EXERCISE DESCRIPTION:
All lines in the records that carry the string "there" are to be shown.

- Opening Delimiter -

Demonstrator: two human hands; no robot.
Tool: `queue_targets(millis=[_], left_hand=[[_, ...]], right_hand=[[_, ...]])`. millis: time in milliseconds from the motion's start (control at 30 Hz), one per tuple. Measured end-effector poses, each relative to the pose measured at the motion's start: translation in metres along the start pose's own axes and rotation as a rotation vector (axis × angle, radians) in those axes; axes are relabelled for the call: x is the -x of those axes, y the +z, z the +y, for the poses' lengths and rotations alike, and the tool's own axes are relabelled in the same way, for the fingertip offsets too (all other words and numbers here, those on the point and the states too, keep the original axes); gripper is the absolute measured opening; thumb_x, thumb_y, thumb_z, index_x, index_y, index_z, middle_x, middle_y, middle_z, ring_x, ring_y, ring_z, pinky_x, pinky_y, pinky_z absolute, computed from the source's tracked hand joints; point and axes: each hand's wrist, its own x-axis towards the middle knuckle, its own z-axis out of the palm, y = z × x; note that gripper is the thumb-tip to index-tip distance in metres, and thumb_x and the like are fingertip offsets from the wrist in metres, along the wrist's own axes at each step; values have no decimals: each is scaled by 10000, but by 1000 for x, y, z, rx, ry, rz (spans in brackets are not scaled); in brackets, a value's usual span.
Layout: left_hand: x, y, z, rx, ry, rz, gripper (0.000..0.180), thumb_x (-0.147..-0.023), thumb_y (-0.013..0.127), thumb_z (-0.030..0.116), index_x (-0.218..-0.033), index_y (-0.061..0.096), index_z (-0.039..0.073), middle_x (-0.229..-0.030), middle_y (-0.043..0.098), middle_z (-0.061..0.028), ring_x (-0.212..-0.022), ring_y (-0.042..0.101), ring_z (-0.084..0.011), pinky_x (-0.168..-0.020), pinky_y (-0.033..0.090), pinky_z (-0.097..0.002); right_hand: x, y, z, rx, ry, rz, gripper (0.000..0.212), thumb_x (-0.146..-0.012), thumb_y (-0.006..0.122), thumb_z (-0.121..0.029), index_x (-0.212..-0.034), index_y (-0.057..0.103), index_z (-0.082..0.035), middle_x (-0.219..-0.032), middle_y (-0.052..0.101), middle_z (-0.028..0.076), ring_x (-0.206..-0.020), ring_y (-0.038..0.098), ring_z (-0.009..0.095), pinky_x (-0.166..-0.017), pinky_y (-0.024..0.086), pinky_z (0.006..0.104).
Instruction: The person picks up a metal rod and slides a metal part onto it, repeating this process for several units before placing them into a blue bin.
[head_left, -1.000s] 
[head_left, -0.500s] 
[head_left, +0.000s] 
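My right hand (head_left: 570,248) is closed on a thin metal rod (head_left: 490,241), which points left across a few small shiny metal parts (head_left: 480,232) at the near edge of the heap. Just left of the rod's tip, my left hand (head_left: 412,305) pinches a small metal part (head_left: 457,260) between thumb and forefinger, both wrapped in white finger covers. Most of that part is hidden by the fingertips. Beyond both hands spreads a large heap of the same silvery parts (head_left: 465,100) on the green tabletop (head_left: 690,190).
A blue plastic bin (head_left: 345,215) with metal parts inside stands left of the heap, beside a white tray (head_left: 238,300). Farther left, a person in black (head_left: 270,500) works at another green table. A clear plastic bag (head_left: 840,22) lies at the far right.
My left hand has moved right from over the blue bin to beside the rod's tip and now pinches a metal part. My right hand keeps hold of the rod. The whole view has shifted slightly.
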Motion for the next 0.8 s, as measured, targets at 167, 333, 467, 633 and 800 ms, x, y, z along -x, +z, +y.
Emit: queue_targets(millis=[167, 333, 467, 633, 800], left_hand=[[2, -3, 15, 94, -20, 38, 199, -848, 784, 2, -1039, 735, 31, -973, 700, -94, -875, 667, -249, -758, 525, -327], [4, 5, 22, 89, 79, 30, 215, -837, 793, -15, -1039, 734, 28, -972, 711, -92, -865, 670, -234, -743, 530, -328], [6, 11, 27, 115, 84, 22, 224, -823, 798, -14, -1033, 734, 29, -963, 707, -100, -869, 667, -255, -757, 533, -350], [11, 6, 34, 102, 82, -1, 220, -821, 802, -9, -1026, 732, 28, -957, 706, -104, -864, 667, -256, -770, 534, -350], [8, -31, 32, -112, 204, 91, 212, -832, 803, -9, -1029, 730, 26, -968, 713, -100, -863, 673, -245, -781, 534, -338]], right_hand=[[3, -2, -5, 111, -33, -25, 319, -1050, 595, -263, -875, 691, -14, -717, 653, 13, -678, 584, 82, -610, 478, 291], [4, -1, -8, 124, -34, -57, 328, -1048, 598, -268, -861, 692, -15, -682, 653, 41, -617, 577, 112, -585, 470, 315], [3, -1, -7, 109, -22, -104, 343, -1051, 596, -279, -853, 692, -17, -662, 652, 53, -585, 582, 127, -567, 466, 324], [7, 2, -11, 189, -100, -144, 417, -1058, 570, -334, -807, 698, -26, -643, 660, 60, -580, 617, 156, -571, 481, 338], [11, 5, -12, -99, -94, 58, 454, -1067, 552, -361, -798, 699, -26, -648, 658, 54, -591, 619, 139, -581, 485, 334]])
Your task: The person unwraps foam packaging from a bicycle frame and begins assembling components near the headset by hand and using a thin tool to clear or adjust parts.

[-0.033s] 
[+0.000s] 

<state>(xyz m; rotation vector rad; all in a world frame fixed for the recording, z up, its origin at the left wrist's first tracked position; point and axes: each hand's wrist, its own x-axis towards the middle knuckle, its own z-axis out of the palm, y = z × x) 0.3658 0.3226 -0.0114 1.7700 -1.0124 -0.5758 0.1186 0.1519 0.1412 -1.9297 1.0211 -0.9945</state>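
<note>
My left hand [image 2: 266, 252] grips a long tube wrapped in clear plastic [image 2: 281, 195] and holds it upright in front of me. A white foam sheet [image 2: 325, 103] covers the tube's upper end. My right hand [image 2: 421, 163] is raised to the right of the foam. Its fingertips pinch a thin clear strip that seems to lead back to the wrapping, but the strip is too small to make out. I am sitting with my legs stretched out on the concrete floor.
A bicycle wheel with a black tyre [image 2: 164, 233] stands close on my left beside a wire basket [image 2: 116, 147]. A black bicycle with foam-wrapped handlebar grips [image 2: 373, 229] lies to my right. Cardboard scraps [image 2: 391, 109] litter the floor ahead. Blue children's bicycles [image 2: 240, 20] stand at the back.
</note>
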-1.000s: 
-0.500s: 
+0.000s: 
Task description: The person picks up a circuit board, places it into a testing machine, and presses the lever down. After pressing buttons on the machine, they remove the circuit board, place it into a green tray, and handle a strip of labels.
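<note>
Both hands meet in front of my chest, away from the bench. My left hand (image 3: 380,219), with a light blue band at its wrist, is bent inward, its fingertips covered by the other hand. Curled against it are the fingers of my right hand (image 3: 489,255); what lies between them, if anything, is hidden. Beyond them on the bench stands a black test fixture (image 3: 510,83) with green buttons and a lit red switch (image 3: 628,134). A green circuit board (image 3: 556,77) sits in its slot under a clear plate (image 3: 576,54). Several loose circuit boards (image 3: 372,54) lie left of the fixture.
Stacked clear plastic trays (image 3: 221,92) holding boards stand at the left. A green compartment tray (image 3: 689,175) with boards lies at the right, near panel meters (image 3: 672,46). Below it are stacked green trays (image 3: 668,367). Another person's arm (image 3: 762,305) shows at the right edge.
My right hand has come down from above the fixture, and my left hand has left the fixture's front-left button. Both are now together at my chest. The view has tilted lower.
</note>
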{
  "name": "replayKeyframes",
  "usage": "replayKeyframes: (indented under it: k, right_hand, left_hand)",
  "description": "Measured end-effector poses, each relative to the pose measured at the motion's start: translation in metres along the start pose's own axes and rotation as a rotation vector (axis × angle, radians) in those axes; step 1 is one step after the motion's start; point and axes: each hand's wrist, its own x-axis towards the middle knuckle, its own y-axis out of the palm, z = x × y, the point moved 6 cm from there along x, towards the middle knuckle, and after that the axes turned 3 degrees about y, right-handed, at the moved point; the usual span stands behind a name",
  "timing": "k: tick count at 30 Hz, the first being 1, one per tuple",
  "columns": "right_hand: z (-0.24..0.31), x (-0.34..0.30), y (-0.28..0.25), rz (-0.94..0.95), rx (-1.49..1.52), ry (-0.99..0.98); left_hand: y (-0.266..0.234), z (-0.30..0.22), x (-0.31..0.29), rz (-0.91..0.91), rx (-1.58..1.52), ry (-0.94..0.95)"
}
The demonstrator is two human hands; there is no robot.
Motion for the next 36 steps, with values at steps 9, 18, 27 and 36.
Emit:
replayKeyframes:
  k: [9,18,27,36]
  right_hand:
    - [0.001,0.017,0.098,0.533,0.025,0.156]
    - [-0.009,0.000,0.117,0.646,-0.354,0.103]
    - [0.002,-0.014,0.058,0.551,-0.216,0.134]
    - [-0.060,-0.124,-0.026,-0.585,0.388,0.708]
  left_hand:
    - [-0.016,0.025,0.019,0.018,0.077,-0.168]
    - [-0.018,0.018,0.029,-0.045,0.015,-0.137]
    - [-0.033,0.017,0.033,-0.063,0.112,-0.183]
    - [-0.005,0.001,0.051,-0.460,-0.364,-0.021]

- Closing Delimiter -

ANSWER TO THE PROBLEM:
  "description": "Measured end-effector poses, each relative to the pose measured at the motion's start: translation in metres along the start pose's own axes and rotation as a rotation vector (axis × angle, radians) in those axes; step 1 is one step after the motion's start; point and axes: each hand's wrist, its own x-axis towards the middle knuckle, its own y-axis out of the palm, z = x × y, the point moved 6 cm from there along x, towards the middle knuckle, and after that the axes turned 3 degrees about y, right-handed, at the moved point; the usual span stands behind a name",
The demonstrator is two human hands; there is no robot.

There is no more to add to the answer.